(What is being asked): From the entries below, copy every line that has the word "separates".

(Data items):
-- Opening Marker --

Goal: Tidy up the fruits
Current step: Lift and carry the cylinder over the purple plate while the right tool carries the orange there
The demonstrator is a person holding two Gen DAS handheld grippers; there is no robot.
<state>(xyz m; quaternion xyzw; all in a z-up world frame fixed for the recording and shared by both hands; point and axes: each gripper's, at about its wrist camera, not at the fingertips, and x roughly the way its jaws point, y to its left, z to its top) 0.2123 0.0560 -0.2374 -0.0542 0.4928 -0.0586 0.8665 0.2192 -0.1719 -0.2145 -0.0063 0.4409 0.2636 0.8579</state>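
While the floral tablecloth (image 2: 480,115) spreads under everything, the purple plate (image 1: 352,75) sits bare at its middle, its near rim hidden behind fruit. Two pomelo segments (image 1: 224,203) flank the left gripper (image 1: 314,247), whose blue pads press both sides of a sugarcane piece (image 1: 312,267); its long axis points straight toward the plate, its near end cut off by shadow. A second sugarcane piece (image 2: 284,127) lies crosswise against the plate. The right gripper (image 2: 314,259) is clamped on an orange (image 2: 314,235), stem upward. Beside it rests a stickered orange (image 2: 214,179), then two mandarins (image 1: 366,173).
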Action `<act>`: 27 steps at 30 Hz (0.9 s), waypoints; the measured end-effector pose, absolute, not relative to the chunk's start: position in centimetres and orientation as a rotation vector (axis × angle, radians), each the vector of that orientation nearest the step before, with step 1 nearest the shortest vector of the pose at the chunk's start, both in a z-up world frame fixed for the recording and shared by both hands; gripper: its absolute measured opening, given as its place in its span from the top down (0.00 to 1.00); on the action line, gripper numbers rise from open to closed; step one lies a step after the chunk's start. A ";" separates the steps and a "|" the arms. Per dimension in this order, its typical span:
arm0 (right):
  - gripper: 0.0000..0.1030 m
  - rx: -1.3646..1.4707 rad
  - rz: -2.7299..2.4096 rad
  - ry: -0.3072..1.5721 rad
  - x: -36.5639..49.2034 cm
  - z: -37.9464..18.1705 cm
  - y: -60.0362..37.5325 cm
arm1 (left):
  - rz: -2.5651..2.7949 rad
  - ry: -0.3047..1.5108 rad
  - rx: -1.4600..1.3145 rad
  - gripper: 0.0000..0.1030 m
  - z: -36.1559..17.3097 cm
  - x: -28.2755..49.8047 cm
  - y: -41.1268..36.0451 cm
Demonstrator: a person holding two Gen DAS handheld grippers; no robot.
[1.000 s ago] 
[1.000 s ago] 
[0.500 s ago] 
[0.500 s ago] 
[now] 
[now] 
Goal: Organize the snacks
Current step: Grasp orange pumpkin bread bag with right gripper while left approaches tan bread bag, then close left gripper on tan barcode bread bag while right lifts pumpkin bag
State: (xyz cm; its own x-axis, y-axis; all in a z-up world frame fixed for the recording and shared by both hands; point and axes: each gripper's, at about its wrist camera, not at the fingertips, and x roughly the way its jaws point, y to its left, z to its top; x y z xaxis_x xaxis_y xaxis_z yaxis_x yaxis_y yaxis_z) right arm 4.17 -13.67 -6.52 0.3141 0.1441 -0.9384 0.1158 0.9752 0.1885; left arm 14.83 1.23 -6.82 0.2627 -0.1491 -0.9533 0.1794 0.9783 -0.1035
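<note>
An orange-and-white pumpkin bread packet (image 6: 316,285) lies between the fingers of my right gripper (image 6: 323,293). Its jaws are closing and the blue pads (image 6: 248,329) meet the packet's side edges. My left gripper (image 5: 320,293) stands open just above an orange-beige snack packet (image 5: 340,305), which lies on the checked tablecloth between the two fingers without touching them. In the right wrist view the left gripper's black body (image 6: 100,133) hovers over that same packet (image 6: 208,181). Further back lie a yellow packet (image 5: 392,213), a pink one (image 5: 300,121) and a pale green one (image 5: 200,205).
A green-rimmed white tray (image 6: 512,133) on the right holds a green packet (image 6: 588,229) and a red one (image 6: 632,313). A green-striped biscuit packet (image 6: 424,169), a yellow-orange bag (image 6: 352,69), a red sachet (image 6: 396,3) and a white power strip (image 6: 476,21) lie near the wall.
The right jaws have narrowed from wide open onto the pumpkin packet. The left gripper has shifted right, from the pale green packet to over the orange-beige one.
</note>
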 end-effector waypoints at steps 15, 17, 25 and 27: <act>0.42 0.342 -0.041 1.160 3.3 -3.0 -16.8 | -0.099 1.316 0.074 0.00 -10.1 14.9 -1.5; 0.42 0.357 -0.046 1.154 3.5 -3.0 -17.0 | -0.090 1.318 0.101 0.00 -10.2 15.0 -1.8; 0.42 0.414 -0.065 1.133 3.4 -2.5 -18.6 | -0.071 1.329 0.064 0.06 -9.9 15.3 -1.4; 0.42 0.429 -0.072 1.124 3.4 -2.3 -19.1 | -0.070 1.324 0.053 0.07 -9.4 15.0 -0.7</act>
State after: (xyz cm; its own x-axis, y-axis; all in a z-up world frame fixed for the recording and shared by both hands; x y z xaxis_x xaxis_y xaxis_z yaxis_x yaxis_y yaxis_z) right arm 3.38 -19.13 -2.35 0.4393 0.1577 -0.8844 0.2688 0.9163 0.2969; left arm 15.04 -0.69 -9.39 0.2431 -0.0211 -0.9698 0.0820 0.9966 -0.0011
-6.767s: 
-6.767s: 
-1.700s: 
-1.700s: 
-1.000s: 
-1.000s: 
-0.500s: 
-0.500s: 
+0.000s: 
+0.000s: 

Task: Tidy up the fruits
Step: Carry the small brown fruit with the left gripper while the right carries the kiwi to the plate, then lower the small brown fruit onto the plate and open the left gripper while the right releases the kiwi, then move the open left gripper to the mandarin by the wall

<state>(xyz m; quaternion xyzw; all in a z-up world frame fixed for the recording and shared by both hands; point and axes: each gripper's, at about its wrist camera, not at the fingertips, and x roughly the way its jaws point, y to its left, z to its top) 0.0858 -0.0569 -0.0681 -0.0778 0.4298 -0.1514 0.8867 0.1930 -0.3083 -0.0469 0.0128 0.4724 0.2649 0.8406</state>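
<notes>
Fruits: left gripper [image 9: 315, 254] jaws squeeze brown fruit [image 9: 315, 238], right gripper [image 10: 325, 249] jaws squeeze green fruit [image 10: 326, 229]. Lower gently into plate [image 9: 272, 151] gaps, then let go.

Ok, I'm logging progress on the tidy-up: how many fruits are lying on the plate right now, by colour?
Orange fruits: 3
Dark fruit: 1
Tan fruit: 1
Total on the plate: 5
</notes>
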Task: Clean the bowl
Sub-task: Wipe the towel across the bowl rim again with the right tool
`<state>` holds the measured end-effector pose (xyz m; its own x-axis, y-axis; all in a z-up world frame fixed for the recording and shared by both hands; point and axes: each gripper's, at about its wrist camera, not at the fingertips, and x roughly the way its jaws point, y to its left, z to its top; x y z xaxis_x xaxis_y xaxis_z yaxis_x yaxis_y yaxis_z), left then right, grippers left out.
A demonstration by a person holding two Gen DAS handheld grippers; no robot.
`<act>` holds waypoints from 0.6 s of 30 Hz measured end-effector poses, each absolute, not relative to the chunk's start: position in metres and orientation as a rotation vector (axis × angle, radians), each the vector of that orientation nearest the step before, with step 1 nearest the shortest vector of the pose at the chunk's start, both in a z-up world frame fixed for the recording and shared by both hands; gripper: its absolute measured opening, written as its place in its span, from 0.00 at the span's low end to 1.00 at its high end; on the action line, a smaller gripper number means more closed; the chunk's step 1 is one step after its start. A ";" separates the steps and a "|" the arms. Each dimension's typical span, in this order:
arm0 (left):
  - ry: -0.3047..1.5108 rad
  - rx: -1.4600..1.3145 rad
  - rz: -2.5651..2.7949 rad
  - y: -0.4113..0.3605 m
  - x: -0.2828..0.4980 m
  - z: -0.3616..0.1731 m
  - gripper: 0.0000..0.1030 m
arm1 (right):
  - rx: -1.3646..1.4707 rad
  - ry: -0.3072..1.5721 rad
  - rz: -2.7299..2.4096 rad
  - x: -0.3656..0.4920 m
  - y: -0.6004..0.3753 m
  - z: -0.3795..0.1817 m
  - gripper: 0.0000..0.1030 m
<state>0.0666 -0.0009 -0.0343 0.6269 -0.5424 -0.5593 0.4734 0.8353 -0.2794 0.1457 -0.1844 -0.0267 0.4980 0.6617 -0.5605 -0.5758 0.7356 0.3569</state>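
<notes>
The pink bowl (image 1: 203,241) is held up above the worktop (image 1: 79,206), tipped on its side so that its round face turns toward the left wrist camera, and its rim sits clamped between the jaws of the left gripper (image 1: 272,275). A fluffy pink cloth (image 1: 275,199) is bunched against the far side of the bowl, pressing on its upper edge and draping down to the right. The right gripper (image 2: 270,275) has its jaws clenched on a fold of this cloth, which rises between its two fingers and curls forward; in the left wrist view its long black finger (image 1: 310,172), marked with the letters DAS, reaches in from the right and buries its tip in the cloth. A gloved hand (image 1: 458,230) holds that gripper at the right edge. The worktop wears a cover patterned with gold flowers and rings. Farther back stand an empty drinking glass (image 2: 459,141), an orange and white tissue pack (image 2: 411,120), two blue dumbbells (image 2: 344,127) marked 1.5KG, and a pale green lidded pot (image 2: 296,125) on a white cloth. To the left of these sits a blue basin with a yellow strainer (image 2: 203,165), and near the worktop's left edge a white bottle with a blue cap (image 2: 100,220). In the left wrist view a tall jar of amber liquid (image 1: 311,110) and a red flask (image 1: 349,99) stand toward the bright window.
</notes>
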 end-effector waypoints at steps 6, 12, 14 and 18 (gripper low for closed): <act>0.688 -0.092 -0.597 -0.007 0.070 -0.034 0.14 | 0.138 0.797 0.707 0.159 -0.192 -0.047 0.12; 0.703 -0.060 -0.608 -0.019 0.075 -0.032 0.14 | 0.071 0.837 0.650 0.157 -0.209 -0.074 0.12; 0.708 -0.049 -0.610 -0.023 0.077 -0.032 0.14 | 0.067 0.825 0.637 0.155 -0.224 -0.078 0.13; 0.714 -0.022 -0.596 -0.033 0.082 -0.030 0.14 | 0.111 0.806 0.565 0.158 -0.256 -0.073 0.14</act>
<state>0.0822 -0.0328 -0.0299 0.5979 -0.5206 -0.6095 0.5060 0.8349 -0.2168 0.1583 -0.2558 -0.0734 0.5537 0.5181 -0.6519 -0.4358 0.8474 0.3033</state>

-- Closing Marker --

(Solved problem):
Action `<act>`: 27 steps at 30 Hz (0.9 s), waypoints; the measured end-effector pose, absolute, not relative to the chunk's start: position in centimetres and orientation as a rotation vector (axis × angle, radians), each the vector of that orientation nearest the step before, with step 1 nearest the shortest vector of the pose at the chunk's start, both in a z-up world frame fixed for the recording and shared by both hands; gripper: its absolute measured opening, given as its place in its span from the top down (0.00 to 1.00); on the action line, gripper numbers rise from open to closed; step one lies a step after the chunk's start. A ";" separates the steps and a "|" the arms. Per dimension in this order, its typical span:
`<act>` holds waypoints from 0.6 s of 30 Hz measured end-effector poses, each absolute, not relative to the chunk's start: position in metres and orientation as a rotation vector (axis × angle, radians), each the vector of that orientation nearest the step before, with step 1 nearest the shortest vector of the pose at the chunk's start, both in a z-up world frame fixed for the recording and shared by both hands; gripper: its absolute measured opening, written as its place in its span, from 0.00 at the span's low end to 1.00 at its high end; on the action line, a smaller gripper number means more closed; the chunk's step 1 is one step after its start. A ";" separates the steps and a "|" the arms. Each dimension's typical span, in this order:

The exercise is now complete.